[<prev] [next>] [<thread-prev] [thread-next>] [day] [month] [year] [list]
Message-ID: <f38cd7b9-22a4-b65d-fd37-2d95fe95fc00@huawei.com>
Date: Mon, 10 May 2021 15:41:31 +0800
From: luojiaxing <luojiaxing@...wei.com>
To: Petr Mladek <pmladek@...e.com>
CC: <sergey.senozhatsky@...il.com>, <rostedt@...dmis.org>,
<john.ogness@...utronix.de>, <linux-kernel@...r.kernel.org>,
"Sergey Senozhatsky" <senozhatsky@...omium.org>,
<linuxarm@...wei.com>, <bobo.shaobowang@...wei.com>
Subject: Re: [PATCH] printk: stop spining waiter when console resume to flush
prb
On 2021/5/6 21:39, Petr Mladek wrote:
> On Thu 2021-05-06 16:00:26, Luo Jiaxing wrote:
>> Some threads still call printk() for printing when resume_console() is
>> being executed. In practice, the printk() is executed for a period of time
>> and then returned. The duration is determined by the number of prints
>> cached in the prb during the suspend/resume process. At the same time,
>> resume_console() returns quickly.
> The last sentence is a bit misleading. resume_console() returns
> quickly only when @console_owner was passed to another process.
>
>
>> Base on owner/waiter machanism, the frist one who fail to lock console will
>> become waiter, and start spining. When current owner finish print one
>> informance, if a waiter is waitting, owner will give up and let waiter
>> become a new owner. New owner need to flush the whole prb unitl prb empty
>> or another new waiter come and take the job from him.
>>
>> So the first waiter after resume_console() will take seconds to help to
> It need not to be the first waiter. The console_lock owner might be passed
> several times.
>
> But you have a point. Many messages might get accumulated when the
> console was suspended and any console_owner might spend a long time
> processing them. resume_console() seems to be always called in
> preemptible context, so it is safe to process all messages here.
>
>
>> flush prb, but driver which call printk() may be bothered by this. New
>> a flag to mark resume flushing prb. When the console resume, before the
>> prb is empty, stop to set a new waiter temporarily.

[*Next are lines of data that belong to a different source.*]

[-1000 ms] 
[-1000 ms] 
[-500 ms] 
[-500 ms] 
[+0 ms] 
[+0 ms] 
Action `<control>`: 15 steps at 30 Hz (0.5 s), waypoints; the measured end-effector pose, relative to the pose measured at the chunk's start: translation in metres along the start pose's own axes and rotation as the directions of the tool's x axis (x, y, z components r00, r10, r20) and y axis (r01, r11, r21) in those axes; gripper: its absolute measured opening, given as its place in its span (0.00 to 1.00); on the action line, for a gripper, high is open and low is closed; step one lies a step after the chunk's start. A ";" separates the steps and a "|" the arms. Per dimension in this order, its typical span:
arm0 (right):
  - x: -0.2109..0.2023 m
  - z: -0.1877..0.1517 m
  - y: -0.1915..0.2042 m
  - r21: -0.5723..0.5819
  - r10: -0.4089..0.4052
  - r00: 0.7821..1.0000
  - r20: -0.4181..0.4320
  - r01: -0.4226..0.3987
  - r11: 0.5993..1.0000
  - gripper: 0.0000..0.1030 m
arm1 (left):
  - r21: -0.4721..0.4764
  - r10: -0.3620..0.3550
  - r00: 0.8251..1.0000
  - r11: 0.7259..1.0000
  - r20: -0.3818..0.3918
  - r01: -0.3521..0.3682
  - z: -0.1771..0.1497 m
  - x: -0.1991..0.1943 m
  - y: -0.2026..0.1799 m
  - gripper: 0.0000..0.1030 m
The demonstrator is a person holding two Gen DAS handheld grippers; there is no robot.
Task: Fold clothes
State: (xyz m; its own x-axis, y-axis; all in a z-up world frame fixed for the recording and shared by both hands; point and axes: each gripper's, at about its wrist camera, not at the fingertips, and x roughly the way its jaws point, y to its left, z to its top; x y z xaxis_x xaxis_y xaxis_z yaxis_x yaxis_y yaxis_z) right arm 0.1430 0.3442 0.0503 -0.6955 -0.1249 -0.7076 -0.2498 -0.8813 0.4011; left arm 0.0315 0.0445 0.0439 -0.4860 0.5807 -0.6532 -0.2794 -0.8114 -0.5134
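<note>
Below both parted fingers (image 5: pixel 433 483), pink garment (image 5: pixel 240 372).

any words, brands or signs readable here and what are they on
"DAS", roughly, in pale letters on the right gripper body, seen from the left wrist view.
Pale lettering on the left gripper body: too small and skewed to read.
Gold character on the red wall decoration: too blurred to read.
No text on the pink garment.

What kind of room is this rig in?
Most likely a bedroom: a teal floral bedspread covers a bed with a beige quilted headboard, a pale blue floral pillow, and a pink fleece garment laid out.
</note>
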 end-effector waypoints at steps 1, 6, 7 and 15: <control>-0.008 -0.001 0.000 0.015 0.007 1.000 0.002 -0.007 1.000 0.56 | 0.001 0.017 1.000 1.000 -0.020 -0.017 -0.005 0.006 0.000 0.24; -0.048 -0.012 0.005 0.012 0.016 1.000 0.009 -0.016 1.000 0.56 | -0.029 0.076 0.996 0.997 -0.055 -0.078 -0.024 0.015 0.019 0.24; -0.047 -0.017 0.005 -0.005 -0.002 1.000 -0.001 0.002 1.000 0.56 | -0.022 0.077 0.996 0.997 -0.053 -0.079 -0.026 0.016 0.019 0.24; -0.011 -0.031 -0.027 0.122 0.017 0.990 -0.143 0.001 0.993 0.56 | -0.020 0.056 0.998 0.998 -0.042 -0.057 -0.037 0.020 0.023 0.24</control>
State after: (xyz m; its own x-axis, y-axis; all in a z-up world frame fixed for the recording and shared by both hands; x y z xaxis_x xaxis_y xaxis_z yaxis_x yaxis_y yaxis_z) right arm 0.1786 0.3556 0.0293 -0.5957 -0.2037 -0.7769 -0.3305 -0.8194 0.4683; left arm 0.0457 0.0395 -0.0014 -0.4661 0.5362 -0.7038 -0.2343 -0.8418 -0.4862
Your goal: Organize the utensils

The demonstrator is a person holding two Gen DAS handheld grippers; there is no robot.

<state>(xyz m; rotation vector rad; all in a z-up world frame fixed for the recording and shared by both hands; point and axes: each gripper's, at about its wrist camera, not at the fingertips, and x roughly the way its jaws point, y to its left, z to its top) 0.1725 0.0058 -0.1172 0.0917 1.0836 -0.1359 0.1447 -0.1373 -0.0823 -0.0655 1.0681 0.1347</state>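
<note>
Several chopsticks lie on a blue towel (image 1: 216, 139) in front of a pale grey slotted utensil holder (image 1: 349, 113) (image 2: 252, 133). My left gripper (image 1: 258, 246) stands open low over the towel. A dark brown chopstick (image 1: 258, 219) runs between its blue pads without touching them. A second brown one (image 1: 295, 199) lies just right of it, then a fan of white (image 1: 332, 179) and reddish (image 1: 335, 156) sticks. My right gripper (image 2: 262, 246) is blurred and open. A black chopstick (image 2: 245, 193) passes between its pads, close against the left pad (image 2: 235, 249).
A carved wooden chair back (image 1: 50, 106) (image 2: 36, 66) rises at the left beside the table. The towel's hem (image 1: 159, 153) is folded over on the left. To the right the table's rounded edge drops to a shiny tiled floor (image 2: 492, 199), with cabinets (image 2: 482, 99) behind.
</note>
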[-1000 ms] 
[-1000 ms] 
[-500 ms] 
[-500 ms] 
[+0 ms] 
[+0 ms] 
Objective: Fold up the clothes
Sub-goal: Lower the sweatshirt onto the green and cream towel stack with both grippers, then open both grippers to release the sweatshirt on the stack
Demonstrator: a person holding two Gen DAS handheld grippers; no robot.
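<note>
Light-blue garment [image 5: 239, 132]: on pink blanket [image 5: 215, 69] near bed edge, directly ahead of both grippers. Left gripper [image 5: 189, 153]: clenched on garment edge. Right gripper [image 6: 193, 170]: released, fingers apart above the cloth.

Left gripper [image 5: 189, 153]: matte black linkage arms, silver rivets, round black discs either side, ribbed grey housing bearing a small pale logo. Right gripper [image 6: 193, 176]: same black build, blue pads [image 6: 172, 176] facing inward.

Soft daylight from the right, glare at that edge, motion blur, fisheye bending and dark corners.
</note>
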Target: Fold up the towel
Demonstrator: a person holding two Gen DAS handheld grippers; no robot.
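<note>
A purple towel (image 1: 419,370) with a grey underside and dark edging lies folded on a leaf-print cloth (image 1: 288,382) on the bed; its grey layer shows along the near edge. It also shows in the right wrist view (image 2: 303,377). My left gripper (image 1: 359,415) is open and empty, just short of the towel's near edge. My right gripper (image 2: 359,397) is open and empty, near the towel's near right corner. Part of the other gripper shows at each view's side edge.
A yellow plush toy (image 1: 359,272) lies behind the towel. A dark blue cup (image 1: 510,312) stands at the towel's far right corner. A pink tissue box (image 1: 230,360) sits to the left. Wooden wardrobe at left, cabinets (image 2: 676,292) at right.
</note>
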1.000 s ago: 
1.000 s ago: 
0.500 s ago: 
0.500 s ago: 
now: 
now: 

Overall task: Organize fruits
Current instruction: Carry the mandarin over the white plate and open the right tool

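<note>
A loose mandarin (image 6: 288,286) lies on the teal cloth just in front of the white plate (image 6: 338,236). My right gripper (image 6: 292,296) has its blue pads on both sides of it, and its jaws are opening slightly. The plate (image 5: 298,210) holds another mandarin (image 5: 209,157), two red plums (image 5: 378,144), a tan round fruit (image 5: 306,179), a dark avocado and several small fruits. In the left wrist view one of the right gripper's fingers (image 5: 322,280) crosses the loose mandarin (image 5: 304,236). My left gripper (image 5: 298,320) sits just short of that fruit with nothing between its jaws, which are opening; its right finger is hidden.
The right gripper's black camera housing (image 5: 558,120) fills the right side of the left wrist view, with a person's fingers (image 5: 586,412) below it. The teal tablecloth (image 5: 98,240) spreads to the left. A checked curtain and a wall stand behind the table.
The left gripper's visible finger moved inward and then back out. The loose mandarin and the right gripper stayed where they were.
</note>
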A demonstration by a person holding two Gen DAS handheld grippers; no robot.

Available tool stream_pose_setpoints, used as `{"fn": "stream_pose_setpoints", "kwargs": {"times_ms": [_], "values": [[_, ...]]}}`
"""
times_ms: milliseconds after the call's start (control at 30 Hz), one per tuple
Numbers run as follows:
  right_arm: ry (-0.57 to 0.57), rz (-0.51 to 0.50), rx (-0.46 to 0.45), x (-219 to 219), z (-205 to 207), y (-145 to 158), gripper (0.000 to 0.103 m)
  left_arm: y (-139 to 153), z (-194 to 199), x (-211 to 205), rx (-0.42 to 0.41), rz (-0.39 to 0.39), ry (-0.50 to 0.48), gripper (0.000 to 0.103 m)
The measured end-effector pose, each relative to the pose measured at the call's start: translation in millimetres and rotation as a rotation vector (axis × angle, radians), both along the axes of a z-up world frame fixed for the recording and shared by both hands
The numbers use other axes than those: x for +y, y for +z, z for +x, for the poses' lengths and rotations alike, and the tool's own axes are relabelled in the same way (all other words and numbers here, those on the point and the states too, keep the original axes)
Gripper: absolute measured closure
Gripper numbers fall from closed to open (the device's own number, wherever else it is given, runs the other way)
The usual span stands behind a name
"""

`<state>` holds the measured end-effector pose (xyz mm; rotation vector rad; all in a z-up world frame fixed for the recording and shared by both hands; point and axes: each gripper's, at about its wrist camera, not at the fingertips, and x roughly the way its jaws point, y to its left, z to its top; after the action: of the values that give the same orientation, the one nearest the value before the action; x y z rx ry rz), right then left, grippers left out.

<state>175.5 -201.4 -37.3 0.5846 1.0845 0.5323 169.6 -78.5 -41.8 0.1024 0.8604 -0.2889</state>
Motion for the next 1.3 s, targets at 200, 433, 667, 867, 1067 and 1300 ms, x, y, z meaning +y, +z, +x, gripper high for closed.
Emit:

>> --- a/kernel/printk/printk.c
>> +++ b/kernel/printk/printk.c
>> @@ -287,6 +287,9 @@ EXPORT_SYMBOL(console_set_on_cmdline);
>> /* Flag: console code may call schedule() */
>> static int console_may_schedule;
>>
>> +/* Flags: console flushing prb when resume */
>> +static atomic_t console_resume_flush_prb = ATOMIC_INIT(0);
>> +
>> enum con_msg_format_flags {
>> MSG_FORMAT_DEFAULT = 0,
>> MSG_FORMAT_SYSLOG = (1 << 0),
>> @@ -1781,7 +1784,8 @@ static int console_trylock_spinning(void)
>> raw_spin_lock(&console_owner_lock);
>> owner = READ_ONCE(console_owner);
>> waiter = READ_ONCE(console_waiter);
>> - if (!waiter && owner && owner != current) {
>> + if (!waiter && owner && owner != current &&
>> + !atomic_read(&console_resume_flush_prb)) {
> atomic_set()/atomic_read() do not provide any memory barriers.
> IMHO, the atomic operations are not enough to serialize @console_owner
> and @console_resume_flush_prb manipulation.
>
> See below.
>
>> WRITE_ONCE(console_waiter, true);
>> spin = true;
>> }
>> @@ -2355,6 +2359,7 @@ void resume_console(void)
>> if (!console_suspend_enabled)
>> return;
>> down_console_sem();
>> + atomic_set(&console_resume_flush_prb, 1);
>> console_suspended = 0;
>> console_unlock();
>> }
>> @@ -2592,6 +2597,8 @@ void console_unlock(void)
>> raw_spin_unlock(&logbuf_lock);
>>
>> up_console_sem();
>> + if (atomic_read(&console_resume_flush_prb))
>> + atomic_set(&console_resume_flush_prb, 0);
> This should be done under console_lock. Othwerwise,
> it is not serialized at all.
>
> Also there is one more return from console_unlock():
>
> if (!can_use_console()) {
> console_locked = 0;
> up_console_sem();
> return;
> }
>
> @console_resume_flush_prb must be cleared here as well.
> Otherwise, the next random console_unlock() caller will not
> be allowed to pass the console lock owner.
>
>
> OK, the above patch tries to tell console_trylock_spinning()
> that it should ignore console_owner even when set.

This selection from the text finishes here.